New executives. When someone joins the leadership team six months after the Sprint, they should be able to read the CEO Summary and understand where the organization is (and was) pointed and why. If they can’t, something about the organization’s strategy communication is broken.
WHAT THIS CLOSES
This is the sixth and final article in the Sprint sequence.
Weeks 9 (March 24) through 15 (this week) walked through every Sprint deliverable: the problem statement, the Possibility Set, the as-is strategy cascade, the WWHTBT logic test, the priority uncertainties, and now the CEO Summary.
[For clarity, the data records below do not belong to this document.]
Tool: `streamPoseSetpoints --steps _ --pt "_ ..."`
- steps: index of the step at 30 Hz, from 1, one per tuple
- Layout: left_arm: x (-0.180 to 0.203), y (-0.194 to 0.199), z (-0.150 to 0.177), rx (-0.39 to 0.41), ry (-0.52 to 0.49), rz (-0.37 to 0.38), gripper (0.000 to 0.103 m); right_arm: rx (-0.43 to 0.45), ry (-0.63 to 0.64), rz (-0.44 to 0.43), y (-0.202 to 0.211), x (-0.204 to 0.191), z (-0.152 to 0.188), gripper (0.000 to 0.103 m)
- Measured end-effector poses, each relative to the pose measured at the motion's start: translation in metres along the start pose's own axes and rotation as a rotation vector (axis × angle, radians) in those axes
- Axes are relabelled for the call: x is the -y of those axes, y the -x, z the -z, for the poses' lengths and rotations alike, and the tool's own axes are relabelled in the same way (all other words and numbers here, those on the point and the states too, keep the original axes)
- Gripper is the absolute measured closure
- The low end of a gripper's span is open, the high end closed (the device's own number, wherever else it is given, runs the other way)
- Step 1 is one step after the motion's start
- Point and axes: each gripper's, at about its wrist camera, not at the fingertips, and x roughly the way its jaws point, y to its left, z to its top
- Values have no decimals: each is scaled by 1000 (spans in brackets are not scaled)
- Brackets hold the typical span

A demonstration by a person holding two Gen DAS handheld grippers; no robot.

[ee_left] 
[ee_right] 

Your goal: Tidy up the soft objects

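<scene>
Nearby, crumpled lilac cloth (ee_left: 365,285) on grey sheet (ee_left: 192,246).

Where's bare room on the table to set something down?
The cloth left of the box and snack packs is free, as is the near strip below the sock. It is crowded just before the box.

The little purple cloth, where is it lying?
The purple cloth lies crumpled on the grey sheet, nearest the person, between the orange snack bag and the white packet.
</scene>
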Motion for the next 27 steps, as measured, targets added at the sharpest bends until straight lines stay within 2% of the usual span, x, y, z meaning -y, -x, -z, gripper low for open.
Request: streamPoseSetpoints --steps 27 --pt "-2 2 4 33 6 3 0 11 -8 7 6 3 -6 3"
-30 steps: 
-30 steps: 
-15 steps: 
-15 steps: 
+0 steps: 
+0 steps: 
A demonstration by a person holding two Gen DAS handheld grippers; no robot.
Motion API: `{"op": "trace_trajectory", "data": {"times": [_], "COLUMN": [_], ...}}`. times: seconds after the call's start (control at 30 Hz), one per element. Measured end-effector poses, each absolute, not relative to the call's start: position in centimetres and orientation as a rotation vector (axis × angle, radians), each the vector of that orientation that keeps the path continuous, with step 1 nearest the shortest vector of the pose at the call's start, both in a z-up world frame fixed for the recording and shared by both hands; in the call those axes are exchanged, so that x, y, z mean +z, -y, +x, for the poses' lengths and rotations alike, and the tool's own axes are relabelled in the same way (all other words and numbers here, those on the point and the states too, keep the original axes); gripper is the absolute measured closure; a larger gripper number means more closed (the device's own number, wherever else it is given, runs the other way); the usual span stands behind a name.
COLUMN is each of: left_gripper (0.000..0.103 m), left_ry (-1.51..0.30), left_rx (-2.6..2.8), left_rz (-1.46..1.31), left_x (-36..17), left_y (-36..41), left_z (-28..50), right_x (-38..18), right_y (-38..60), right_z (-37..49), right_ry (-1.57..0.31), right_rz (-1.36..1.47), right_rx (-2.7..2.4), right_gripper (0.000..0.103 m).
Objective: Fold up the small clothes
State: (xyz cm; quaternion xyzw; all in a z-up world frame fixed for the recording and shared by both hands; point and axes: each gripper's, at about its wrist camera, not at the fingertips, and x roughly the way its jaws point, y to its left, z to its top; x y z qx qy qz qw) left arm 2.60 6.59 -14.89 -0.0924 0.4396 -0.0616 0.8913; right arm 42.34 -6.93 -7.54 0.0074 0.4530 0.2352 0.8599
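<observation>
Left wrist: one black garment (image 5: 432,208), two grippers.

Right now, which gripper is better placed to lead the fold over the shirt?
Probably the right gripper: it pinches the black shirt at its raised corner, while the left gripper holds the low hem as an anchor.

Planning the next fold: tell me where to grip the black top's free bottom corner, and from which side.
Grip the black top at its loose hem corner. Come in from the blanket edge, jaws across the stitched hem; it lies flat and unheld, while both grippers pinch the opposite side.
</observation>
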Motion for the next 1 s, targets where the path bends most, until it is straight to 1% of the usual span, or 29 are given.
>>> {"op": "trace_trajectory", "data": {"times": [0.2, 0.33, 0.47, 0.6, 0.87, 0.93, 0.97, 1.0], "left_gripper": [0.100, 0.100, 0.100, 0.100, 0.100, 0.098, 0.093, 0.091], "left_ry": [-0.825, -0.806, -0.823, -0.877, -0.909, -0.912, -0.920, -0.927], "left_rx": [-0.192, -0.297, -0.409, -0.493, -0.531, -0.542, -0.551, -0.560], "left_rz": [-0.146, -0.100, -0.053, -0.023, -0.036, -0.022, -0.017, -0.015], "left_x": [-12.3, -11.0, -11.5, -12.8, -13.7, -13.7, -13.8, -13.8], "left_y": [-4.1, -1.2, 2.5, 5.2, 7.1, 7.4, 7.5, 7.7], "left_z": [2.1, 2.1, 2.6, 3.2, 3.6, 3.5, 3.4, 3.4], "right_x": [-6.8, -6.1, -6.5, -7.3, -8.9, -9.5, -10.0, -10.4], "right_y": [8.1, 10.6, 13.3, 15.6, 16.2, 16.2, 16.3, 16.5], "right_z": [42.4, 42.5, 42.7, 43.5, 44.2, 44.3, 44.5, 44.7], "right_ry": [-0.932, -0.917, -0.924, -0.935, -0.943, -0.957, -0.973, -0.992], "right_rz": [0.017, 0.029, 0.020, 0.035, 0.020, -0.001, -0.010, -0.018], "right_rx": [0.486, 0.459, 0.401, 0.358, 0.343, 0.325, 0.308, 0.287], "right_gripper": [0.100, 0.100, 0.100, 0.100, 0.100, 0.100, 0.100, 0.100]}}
Together, they form a complete picture of what it takes to go from strategic fog to documented clarity in 6 weeks.
Some organizations stop here. They have what they need: a shared, honest picture of the situation, genuine options evaluated rather than assumed, and a one-page synthesis that the leadership team will stand behind. That’s real value. More than most organizations produce from a much longer planning process.
Others use the CEO Summary as the starting point for a Build engagement, in which priority uncertainties are investigated, and the strategy is validated against actual market feedback before making big bets. The page tells you what you’ve decided. Build tells you whether the decisions were right.
Sprint gives you clarity. Build gives you confidence. The CEO Summary is the document that connects them.
BUILD YOUR OWN THIS WEEK (I DARE YOU!)
Use the five-element structure above and give yourself 90 minutes.
Start with the problem statement. Write it in one sentence. If you find yourself reaching for a second sentence, that’s the signal the diagnosis still has work to do.
Move to the strategic choice. Write specifically where you compete and how you expect to win. Then write one sentence about what that choice forecloses.
Name three or four initiatives. Real ones, with owners attached.
List your priority uncertainties. The conditions from your WWHTBT analysis that are both high-stakes and not yet confirmed. Two or three is plenty. If you have more than that, you haven’t sorted them yet.
Add the review date. Pick a specific date, not a quarter. Specific dates produce accountability. Quarters produce drift.
When you’re done, give it the ‘no’ test. Then give it to someone outside the leadership team and ask them: What has this organization decided not to do?
Their answer will tell you whether the page is done.
Next week: A personal piece on strategic patience and what coaching youth sports taught me about the pace at which real development happens.
If you’ve been following this sequence and want to run a Sprint with a structured facilitator, the HSS Sprint engagement is built around exactly these five deliverables. Start with a Fit Call.


Well said, Mark. Simplicity can equal better focus, with strategy execution requires. I would add, from my perspective that the first step, Problem Statement, can possibly keep leadership focused on 'fixing' things or, worse yet, simply prolonging the past into the future. A stronger heading might be Possibility Statement, e.g., what is possible, what can we co-create together. That one shift in wording, for me and my clients, encourages them to look forward not backwards. Thanks for your post.